A polícia usou gás lacrimogêneo em Jacarta e em várias cidades da Indonésia, nesta segunda-feira (30), para conter manifestantes que denunciavam polêmicos projetos de lei.

Os protestos começaram na semana passada.

Pelo menos dois estudantes morreram, e centenas ficaram feridos durante as mobilizações. Alguns destes atos terminaram em confrontos.

Os protestos eclodiram no arquipélago do Sudeste Asiático em 23 de setembro.

Hoje, na capital da Indonésia, cerca de 26.000 policiais e militares foram instalados com veículos blindados. Milhares de estudantes com cartazes protestavam perto do Parlamento, protegidos com arame farpado, segundo jornalistas da AFP.

Houve alguns confrontos entre manifestantes, que lançavam pedras, e as forças de segurança, que responderam com gás lacrimogêneo.

Os estudantes protestam contra uma reforma que poderia diminuir os poderes da agência anticorrupção KPK, uma instituição muito respeitada no país.
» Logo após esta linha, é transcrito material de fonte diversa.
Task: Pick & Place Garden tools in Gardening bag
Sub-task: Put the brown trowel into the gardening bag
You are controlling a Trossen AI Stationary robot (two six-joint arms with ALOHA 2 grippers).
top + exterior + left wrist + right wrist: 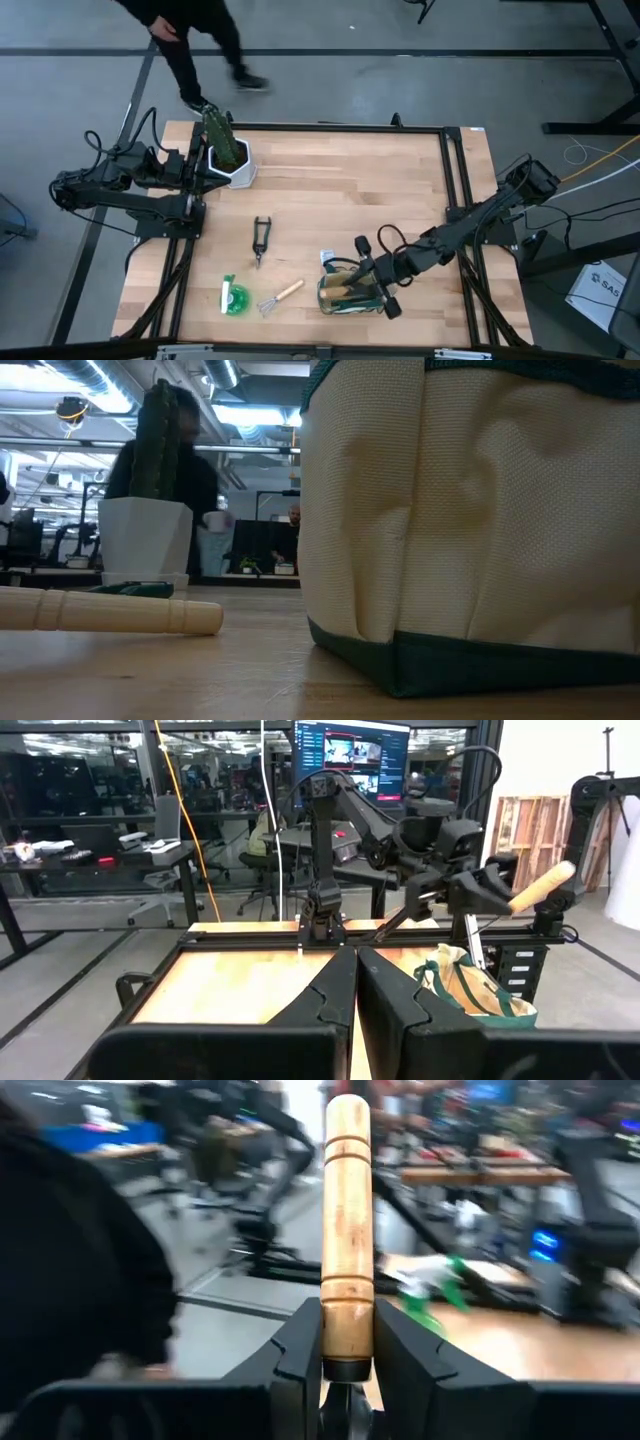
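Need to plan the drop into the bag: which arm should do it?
Right. The right hand already grips the wooden-handled trowel above the gardening bag; the left hand waits shut by the plant pot.

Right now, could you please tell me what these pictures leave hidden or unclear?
- Trowel: right wrist view shows only its wooden handle; the right tool hides the metal end.
- Gardening bag: low view cuts off its top and right side.
- Plant pot: hides part of the person behind it.

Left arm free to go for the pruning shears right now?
Probably yes. The left gripper is shut and empty, parked by the plant pot. The pruning shears lie in the open with bare table between; the right gripper is over the gardening bag.
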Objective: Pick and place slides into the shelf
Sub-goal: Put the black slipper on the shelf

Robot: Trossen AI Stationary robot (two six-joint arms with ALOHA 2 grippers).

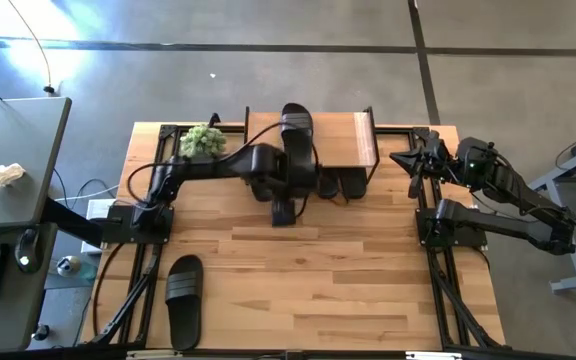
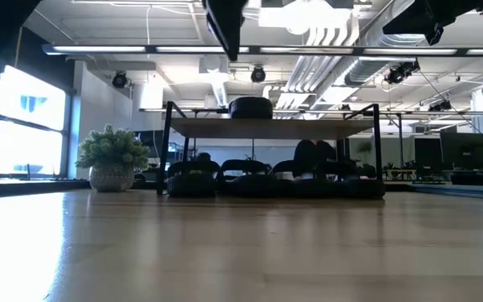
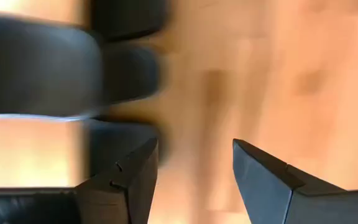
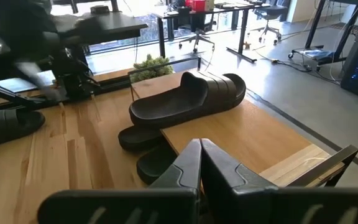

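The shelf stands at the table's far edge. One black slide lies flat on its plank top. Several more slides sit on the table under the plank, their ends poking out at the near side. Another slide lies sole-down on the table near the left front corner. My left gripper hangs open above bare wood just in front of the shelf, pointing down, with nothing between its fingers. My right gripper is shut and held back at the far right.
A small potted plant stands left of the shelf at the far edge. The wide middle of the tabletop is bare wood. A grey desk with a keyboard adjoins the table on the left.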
Também se manifestam contra uma revisão do Código Penal que prevê penas de prisão para quem tiver relações sexuais fora do casamento, ou entre pessoas do mesmo sexo.
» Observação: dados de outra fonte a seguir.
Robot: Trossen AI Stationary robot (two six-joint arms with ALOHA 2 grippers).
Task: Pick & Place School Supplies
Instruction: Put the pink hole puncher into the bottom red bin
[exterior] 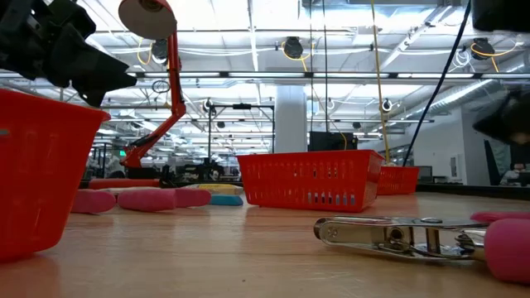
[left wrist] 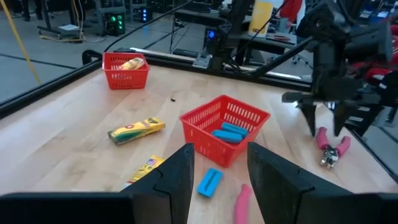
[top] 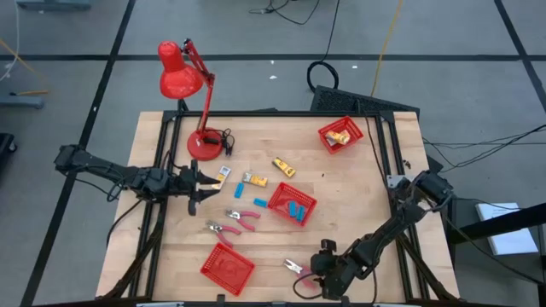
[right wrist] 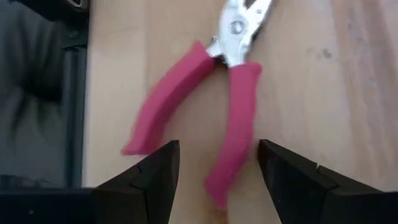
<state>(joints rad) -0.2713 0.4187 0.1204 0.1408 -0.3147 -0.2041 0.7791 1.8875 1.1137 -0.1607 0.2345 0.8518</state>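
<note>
Right now the right gripper [right wrist: 214,168], fingers apart, hangs by the wooden table's [top: 358,205] near edge, just behind the pink-handled metal pliers [right wrist: 211,93], whose handles point toward it.

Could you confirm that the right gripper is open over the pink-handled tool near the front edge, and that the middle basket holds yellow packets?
Not quite: the middle basket holds blue blocks, as the left wrist view shows. The rest stands: the right gripper is open over the pink-handled tool near the front edge.
</note>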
"Nós, os estudantes, (...) rejeitamos qualquer revisão que enfraqueça o KPK", disse à AFP Lukmanul Hakim Ahbr, um indonésio de 24 anos que contou ter chegado da Malásia, onde estuda, para participar dos protestos.

Além disso, com essa reforma do Código Penal, "mostrar ou oferecer" meios de contracepção para menores de idade seria ilegal.

O projeto prevê ainda uma aplicação mais ampla da controversa lei sobre blasfêmia, que espalhou medo entre as minorias do país. O território tem a maior comunidade muçulmana do mundo. Também incluiria a proibição de "insultar" o presidente, ou o vice-presidente.